EXERCISE OBJECTIVE>
Every line of the data is to be transcribed without error.

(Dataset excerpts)
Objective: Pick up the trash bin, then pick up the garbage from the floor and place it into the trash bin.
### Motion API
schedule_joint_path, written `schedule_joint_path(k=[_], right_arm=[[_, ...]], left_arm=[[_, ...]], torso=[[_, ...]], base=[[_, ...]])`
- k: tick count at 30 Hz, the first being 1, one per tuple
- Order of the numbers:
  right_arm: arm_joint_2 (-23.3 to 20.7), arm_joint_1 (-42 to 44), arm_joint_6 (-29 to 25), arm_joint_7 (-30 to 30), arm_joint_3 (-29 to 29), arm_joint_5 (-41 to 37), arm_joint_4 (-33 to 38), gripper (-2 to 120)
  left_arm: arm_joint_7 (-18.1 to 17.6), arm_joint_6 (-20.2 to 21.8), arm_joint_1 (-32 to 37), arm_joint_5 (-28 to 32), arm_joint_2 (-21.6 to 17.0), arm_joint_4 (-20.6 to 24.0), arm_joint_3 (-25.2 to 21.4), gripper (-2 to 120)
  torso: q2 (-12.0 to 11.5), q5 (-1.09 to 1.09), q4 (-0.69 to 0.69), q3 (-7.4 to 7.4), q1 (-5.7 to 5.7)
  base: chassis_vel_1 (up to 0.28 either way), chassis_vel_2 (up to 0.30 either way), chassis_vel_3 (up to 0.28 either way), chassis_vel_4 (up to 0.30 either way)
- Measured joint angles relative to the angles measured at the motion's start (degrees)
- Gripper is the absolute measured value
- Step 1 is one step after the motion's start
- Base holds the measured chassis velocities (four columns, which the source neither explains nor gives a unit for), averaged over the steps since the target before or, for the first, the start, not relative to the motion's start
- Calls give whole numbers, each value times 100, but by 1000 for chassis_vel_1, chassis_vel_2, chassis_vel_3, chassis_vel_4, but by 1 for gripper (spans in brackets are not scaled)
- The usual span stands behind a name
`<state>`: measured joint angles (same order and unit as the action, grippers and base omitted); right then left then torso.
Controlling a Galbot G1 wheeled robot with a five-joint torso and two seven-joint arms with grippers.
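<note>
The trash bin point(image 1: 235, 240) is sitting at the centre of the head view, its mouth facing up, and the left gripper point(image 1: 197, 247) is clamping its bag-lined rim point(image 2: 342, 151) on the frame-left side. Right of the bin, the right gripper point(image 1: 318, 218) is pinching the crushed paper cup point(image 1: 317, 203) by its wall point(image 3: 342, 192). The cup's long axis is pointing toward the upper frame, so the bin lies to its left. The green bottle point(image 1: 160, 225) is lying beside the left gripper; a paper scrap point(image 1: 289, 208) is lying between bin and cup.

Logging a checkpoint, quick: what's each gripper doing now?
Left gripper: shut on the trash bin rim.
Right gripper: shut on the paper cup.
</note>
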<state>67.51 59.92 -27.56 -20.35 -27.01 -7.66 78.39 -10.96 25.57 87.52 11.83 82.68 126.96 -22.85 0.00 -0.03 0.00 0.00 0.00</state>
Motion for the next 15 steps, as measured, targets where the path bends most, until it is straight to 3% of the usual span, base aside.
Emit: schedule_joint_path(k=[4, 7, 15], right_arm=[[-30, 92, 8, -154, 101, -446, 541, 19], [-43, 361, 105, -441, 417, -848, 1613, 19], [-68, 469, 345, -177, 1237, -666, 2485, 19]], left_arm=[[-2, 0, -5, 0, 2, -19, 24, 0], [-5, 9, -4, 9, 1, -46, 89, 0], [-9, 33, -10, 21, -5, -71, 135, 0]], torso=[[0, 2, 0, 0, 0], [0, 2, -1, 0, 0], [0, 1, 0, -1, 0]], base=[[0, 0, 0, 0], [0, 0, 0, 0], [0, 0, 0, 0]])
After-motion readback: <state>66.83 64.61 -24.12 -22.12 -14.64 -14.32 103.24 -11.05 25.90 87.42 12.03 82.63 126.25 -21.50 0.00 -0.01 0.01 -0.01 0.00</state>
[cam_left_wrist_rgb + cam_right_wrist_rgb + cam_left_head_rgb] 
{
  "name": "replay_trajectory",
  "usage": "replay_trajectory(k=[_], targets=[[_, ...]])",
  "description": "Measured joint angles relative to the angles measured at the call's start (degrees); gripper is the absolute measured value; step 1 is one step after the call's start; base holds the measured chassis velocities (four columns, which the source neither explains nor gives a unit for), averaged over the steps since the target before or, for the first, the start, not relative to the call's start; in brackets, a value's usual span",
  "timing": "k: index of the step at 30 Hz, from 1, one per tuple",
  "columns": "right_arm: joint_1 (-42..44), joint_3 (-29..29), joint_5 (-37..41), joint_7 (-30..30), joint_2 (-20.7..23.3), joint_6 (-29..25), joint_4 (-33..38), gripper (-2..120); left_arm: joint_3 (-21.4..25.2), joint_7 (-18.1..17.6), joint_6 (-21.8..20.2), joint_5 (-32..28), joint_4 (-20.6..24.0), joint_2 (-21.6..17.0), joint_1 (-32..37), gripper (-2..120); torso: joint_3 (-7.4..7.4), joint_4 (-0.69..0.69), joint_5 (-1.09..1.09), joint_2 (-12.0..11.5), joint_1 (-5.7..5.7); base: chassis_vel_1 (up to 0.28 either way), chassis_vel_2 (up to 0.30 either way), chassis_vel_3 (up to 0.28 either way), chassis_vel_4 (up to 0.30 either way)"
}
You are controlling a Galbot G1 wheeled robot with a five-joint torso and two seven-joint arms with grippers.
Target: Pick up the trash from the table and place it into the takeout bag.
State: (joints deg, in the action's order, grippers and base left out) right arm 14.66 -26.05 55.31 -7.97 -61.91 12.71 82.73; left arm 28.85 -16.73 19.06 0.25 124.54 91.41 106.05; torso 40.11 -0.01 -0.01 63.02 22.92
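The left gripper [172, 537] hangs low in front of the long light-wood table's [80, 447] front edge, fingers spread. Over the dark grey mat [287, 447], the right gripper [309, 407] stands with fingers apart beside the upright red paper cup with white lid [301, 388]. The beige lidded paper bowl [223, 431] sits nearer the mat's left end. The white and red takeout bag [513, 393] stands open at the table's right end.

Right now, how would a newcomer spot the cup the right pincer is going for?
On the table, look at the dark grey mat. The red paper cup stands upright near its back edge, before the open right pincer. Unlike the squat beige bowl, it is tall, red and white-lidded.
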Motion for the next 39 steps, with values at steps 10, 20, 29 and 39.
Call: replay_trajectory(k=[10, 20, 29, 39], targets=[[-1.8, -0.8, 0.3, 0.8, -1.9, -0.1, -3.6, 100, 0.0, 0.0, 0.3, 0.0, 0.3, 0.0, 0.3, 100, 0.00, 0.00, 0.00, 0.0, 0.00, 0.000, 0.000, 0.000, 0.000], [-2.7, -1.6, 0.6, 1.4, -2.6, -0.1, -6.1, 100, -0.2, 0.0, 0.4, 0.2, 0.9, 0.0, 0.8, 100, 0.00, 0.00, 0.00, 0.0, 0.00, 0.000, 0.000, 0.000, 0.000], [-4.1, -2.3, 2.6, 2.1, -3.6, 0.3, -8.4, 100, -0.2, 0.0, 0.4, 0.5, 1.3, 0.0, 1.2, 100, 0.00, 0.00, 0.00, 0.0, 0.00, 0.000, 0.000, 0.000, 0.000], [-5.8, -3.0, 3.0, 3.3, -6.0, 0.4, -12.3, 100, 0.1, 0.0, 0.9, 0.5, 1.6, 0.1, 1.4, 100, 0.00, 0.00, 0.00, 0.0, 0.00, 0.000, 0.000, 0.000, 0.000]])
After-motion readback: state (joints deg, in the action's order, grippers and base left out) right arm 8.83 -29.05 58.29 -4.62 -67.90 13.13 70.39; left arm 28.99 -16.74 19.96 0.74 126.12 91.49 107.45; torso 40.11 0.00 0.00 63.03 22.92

SOLUTION FOR THIS PROBLEM>
Objective: Pick up the trash bin, then pick up the garbage from the floor and place it into the trash bin.
### Motion API
schedule_joint_path, written `schedule_joint_path(k=[_], right_arm=[[_, ...]], left_arm=[[_, ...]], torso=[[_, ...]], base=[[_, ...]])`
- k: tick count at 30 Hz, the first being 1, one per tuple
- Order of the numbers:
  right_arm: arm_joint_2 (-23.3 to 20.7), arm_joint_1 (-42 to 44), arm_joint_6 (-29 to 25), arm_joint_7 (-30 to 30), arm_joint_3 (-29 to 29), arm_joint_5 (-41 to 37), arm_joint_4 (-33 to 38), gripper (-2 to 120)
  left_arm: arm_joint_7 (-18.1 to 17.6), arm_joint_6 (-20.2 to 21.8), arm_joint_1 (-32 to 37), arm_joint_5 (-28 to 32), arm_joint_2 (-21.6 to 17.0), arm_joint_4 (-20.6 to 24.0), arm_joint_3 (-25.2 to 21.4), gripper (-2 to 120)
  torso: q2 (-12.0 to 11.5), q5 (-1.09 to 1.09), q4 (-0.69 to 0.69), q3 (-7.4 to 7.4), q1 (-5.7 to 5.7)
  base: chassis_vel_1 (up to 0.28 either way), chassis_vel_2 (up to 0.30 either way), chassis_vel_3 (up to 0.28 either way), chassis_vel_4 (up to 0.30 either way)
- Measured joint angles relative to the angles measured at the motion's start (degrees)
- Gripper is the absolute measured value
- Step 1 is one step after the motion's start
- Base holds the measured chassis velocities (four columns, which the source neither explains nor gives a unit for), averaged over the steps since the target before or, for the first, the start, not relative to the motion's start
- Calls give whole numbers, each value times 100, but by 1000 for chassis_vel_1, chassis_vel_2, chassis_vel_3, chassis_vel_4, but by 1 for gripper (spans in brackets are not scaled)
- The usual span stands behind a name
`<state>`: measured joint angles (same order and unit as the action, grippers and base omitted); right then left then torso.
Controlling a Galbot G1 wheeled robot with a five-joint torso and two seven-joint arms with grippers.
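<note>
The trash bin point(image 1: 235, 240) is sitting at the centre of the head view, its mouth facing up, and the left gripper point(image 1: 197, 247) is clamping its bag-lined rim point(image 2: 342, 151) on the frame-left side. Right of the bin, the right gripper point(image 1: 318, 218) is pinching the crushed paper cup point(image 1: 317, 203) by its wall point(image 3: 342, 192). The cup's long axis is pointing toward the upper frame, so the bin lies to its left. The green bottle point(image 1: 160, 225) is lying beside the left gripper; a paper scrap point(image 1: 289, 208) is lying between bin and cup.

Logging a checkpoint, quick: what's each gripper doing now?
Left gripper: shut on the trash bin rim.
Right gripper: shut on the paper cup.
</note>
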<state>67.51 59.92 -27.56 -20.35 -27.01 -7.66 78.39 -10.96 25.57 87.52 11.83 82.68 126.96 -22.85 0.00 -0.03 0.00 0.00 0.00</state>
Motion for the next 15 steps, as measured, targets where the path bends most, until it is straight to 3% of the usual span, base aside.
Emit: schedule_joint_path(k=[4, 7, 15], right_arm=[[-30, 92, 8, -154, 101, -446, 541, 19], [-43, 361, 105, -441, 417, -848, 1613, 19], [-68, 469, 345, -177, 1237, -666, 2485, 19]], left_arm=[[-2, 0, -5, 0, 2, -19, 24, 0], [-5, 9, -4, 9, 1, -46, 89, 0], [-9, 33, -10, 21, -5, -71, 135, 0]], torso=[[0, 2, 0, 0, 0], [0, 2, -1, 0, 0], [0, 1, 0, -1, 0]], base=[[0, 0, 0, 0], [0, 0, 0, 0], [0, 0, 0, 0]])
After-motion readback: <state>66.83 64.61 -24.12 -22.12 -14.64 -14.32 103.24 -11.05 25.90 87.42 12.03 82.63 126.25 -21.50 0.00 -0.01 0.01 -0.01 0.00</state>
[cam_left_wrist_rgb + cam_right_wrist_rgb + cam_left_head_rgb] 
{
  "name": "replay_trajectory",
  "usage": "replay_trajectory(k=[_], targets=[[_, ...]])",
  "description": "Measured joint angles relative to the angles measured at the call's start (degrees); gripper is the absolute measured value; step 1 is one step after the call's start; base holds the measured chassis velocities (four columns, which the source neither explains nor gives a unit for), averaged over the steps since the target before or, for the first, the start, not relative to the call's start; in brackets, a value's usual span",
  "timing": "k: index of the step at 30 Hz, from 1, one per tuple",
  "columns": "right_arm: joint_1 (-42..44), joint_3 (-29..29), joint_5 (-37..41), joint_7 (-30..30), joint_2 (-20.7..23.3), joint_6 (-29..25), joint_4 (-33..38), gripper (-2..120); left_arm: joint_3 (-21.4..25.2), joint_7 (-18.1..17.6), joint_6 (-21.8..20.2), joint_5 (-32..28), joint_4 (-20.6..24.0), joint_2 (-21.6..17.0), joint_1 (-32..37), gripper (-2..120); torso: joint_3 (-7.4..7.4), joint_4 (-0.69..0.69), joint_5 (-1.09..1.09), joint_2 (-12.0..11.5), joint_1 (-5.7..5.7); base: chassis_vel_1 (up to 0.28 either way), chassis_vel_2 (up to 0.30 either way), chassis_vel_3 (up to 0.28 either way), chassis_vel_4 (up to 0.30 either way)"
}
You are controlling a Galbot G1 wheeled robot with a five-joint torso and two seven-joint arms with grippers.
Target: Pick up the trash from the table and place it into the takeout bag.
State: (joints deg, in the action's order, grippers and base left out) right arm 14.66 -26.05 55.31 -7.97 -61.91 12.71 82.73; left arm 28.85 -16.73 19.06 0.25 124.54 91.41 106.05; torso 40.11 -0.01 -0.01 63.02 22.92
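The left gripper [172, 537] hangs low in front of the long light-wood table's [80, 447] front edge, fingers spread. Over the dark grey mat [287, 447], the right gripper [309, 407] stands with fingers apart beside the upright red paper cup with white lid [301, 388]. The beige lidded paper bowl [223, 431] sits nearer the mat's left end. The white and red takeout bag [513, 393] stands open at the table's right end.

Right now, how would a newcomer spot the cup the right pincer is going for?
On the table, look at the dark grey mat. The red paper cup stands upright near its back edge, before the open right pincer. Unlike the squat beige bowl, it is tall, red and white-lidded.
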Motion for the next 39 steps, with values at steps 10, 20, 29 and 39.
Call: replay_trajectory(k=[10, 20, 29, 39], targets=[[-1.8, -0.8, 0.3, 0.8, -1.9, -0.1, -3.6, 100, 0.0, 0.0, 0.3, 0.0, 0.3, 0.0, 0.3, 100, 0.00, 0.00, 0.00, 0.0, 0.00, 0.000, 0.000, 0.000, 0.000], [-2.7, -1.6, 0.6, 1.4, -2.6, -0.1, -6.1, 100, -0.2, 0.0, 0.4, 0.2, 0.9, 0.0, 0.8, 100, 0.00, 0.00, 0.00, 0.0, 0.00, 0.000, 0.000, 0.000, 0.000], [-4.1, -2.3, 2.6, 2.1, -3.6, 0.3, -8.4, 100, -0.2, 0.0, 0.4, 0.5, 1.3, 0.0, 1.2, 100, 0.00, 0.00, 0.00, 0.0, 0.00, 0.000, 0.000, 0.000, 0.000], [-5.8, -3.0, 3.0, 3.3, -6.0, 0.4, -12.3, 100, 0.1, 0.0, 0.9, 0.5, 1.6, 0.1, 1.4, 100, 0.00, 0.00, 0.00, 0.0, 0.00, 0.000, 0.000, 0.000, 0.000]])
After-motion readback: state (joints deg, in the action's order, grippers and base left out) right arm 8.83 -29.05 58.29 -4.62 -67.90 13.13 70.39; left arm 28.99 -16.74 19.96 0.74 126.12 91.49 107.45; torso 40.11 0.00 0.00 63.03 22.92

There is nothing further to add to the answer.